For the first time since 1945, Valentine’s Day and Ash Wednesday coincide. It will only happen once more this century and that will be in 2029. Perhaps this unusual occurrence is provoking us to consider what true love looks like. It certainly takes a bit more than a box of chocolates and a bunch of flowers.

And so, this year, the feast day of our commercial obsession with love and romance is being subverted by a stark reminder that we are dust and to dust we shall return.

In all our relationships, we would do well to remember the brevity of human life. In our relationship with God, Lent can be that hibernation period where we can fall in love all over again. God responds to the sin that keeps us from him by wooing us away from other, lesser gods and back to the real lover of our souls.

The ashes imposed on our foreheads are a sign of our repentance.

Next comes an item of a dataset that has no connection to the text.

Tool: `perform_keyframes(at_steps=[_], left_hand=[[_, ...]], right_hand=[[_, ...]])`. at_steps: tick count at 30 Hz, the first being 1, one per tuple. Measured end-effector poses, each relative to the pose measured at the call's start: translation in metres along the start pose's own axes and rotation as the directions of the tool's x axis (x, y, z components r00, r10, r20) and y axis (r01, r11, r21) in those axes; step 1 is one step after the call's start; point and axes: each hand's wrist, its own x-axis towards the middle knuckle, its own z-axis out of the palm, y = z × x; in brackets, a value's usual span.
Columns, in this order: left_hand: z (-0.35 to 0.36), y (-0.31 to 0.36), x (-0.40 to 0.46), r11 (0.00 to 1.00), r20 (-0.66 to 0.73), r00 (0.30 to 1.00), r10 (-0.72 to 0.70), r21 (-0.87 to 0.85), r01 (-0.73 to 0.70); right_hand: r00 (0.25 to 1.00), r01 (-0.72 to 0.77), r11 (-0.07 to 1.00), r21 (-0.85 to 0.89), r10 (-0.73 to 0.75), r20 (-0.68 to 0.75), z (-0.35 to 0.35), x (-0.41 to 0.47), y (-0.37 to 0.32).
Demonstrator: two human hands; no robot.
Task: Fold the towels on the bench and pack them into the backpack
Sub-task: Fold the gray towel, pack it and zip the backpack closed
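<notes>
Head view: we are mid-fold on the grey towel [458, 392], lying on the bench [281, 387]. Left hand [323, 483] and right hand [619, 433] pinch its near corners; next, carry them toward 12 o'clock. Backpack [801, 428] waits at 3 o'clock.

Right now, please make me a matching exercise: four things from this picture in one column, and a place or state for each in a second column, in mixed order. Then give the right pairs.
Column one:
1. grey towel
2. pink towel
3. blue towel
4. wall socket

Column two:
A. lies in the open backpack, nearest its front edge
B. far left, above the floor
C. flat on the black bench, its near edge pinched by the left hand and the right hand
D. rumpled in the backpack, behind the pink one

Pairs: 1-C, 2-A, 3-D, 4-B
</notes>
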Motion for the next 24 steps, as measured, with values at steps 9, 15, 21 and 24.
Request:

We are not supposed to display our fasting and repentance in a pious way, but we’re also not supposed to just wash them off.

Those ashes will be a mark and reminder, as deep and personal as any piece of jewellery or bunch of flowers. These ashes show that we are loved, and that our beloved’s commitment to us is constant and true, even when we are not. They show us that divine Love is not just about feelings or sentiments, but about death to everything that hinders it. They say to us, ‘What do you plan to do between the time you receive these ashes and the time you become them?’

This is why we need Ash Wednesday this Valentine’s Day. We will fast from unwarranted judgments about ourselves and about others. We will give up self-hate. We will give up impatience with others. We will give up fear of strangers and hatred of our enemies. We will give food to the hungry, drink to the thirsty, clothes to the naked, shelter to the homeless. We will visit the sick and imprisoned. We will bury the dead with honour. We will give instruction to the ignorant, counsel to the doubting, comfort to the sorrowful, gentle reproof to the erring. We will forgive those who’ve wronged us, and bear with those who trouble and annoy us. We will pray for everyone and everything.

This Ash Wednesday I can decide to make a real gesture of love from the ashes of my life. This is our Lenten programme and unlike Valentine’s Day, it lasts, not one, but forty days.